*EXERCISE OBJECTIVE*: Note on the material below: return exactly the lines from the line that holds "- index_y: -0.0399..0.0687" through the line that holds "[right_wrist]", and leave out each picture.

*SUPPLIED MATERIAL*:
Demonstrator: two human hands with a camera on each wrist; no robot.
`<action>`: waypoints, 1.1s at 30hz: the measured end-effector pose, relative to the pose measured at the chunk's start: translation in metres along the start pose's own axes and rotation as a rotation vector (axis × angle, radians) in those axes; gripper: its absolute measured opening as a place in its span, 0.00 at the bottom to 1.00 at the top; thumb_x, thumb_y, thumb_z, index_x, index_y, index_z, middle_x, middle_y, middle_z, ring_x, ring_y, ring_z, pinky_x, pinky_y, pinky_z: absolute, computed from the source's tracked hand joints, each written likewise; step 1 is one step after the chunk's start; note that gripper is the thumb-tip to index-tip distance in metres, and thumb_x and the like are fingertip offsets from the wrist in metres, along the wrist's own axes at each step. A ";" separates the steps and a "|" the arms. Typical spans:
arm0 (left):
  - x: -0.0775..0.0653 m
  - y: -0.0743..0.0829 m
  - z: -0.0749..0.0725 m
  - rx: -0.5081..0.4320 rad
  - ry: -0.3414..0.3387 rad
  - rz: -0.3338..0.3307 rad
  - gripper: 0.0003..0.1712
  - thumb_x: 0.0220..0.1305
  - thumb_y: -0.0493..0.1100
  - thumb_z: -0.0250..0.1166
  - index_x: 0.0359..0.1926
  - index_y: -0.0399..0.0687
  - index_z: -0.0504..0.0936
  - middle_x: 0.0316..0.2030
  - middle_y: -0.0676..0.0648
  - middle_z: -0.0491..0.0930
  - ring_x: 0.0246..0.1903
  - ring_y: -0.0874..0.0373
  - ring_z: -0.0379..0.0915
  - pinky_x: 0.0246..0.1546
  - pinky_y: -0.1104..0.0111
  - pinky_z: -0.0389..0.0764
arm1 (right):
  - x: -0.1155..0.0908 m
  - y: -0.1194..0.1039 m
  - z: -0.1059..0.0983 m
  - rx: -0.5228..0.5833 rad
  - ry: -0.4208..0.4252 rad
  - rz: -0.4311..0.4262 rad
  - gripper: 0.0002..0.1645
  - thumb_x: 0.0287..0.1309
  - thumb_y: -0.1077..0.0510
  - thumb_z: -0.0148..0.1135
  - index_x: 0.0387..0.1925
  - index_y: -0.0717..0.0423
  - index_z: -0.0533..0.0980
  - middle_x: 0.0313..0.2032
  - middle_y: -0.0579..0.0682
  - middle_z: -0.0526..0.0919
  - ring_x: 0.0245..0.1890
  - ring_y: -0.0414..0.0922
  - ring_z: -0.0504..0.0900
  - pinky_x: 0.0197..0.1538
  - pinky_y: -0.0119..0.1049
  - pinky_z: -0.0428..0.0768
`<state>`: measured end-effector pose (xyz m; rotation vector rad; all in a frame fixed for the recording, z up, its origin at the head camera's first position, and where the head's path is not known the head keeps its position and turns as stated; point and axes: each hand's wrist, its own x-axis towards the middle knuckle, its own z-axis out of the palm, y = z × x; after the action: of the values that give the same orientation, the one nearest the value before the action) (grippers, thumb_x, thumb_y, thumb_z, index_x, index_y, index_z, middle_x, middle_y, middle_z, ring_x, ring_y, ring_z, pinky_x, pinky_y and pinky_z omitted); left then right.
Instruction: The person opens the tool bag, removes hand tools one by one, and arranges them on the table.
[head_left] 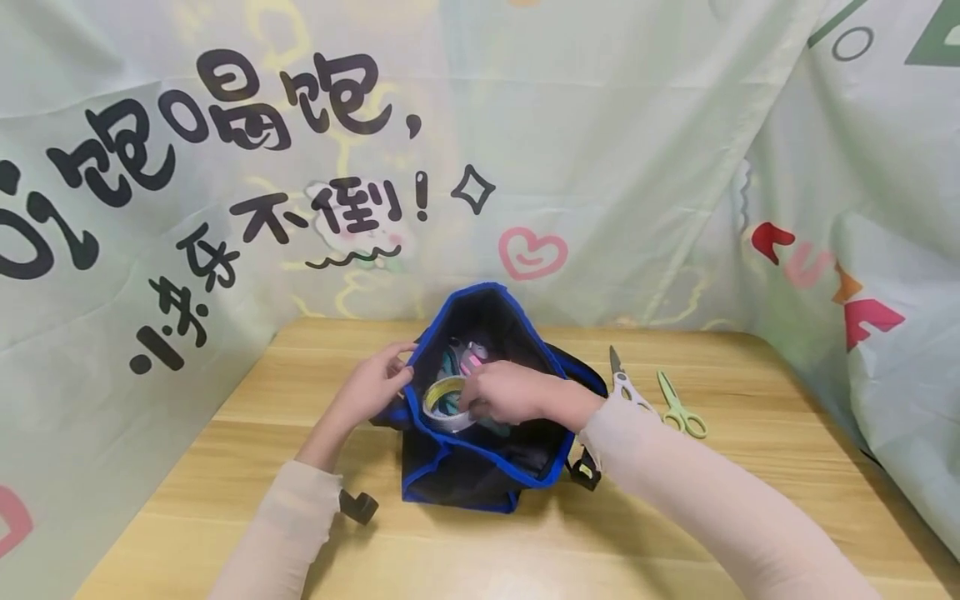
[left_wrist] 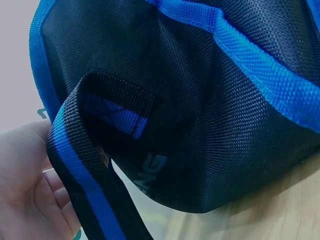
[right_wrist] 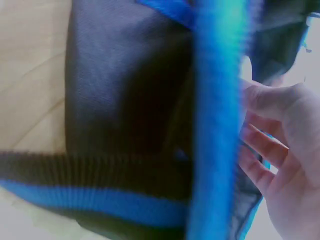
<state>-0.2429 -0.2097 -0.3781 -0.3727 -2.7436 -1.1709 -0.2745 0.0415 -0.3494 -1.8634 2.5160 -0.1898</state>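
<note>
A black tool bag with blue trim [head_left: 457, 475] stands on the table with its mouth facing up. At the bag's left rim my left hand [head_left: 372, 385] grips the edge; in the left wrist view part of that hand is behind the black and blue strap [left_wrist: 80, 165]. My right hand [head_left: 512, 392] reaches into the bag and pinches a roll of tape [head_left: 448, 422] by its right side. Deeper in lie a pink item [head_left: 471, 362] and some teal and clear things, partly covered. The blurred right wrist view shows the bag's trim [right_wrist: 217, 120] in front of the fingers.
To the right of the bag lie scissors with white handles [head_left: 624, 385] and green scissors [head_left: 678, 408] on the wooden table [head_left: 300, 533]. A strap with a black buckle [head_left: 585, 472] hangs off the bag's right side. A printed cloth [head_left: 637, 167] hangs behind.
</note>
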 end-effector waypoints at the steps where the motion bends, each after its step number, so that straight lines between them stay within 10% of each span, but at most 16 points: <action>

*SOLVED PROBLEM*:
  - index_y: -0.0399..0.0687
  - index_z: -0.0504..0.0936
  - middle_x: 0.0316..0.2030
  - middle_y: -0.0676..0.0648
  - middle_z: -0.0491..0.0930
  - ring_x: 0.0246..0.1903
  - ring_y: -0.0874..0.0373
  - ring_z: -0.0379..0.0915
  - pinky_x: 0.0246..0.1546
  - pinky_y: -0.1104..0.0111
  - pinky_z: -0.0389..0.0764
arm1 (right):
  - x: -0.1155..0.0908 m
  - y: -0.1194..0.1039 m
  - z: -0.1059..0.0983 m
  - rx: -0.5228..0.5833 rad
  - ry: -0.4208..0.4252 rad
  - rz: -0.4311..0.4262 rad
  - gripper: 0.0002..0.1645
  - thumb_x: 0.0287..0.1309
  - thumb_y: -0.1077..0.0510
  - thumb_z: -0.0148..0.1135
  - index_x: 0.0387..0.1925
  - index_y: -0.0717..0.0423
  - index_z: -0.0533..0.0980
  - middle_x: 0.0313..0.2032
  - middle_y: -0.0579..0.0682
  - middle_z: -0.0526..0.0919
  - ring_x: 0.0245..0.1890
  - ring_y: -0.0414..0.0922
  - ring_z: -0.0504..0.0900
  - pinky_x: 0.0197..0.1538
  - pinky_y: -0.0119..0.1049
  - pinky_z: -0.0428..0.0768
`<state>`: measured end-effector pose (xyz m; rotation vector rad; all in a frame fixed for the recording, z up, its origin at the head camera's first position, and where the head's path is not known the head keeps its position and turns as stated; point and axes: each hand's wrist, its own x-axis towards the middle knuckle, its own z-axis out of the palm, y = z × x; after the action: of the values that give the same orientation, the one nearest the value before the action) (grippers, thumb_x, thumb_y, thumb_z, index_x, index_y, index_z, middle_x, middle_y, middle_z, ring_x, ring_y, ring_z, pinky_x, pinky_y and pinky_z omitted); left then right.
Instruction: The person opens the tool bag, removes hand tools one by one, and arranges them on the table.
[head_left] 
[left_wrist] 
[right_wrist] 

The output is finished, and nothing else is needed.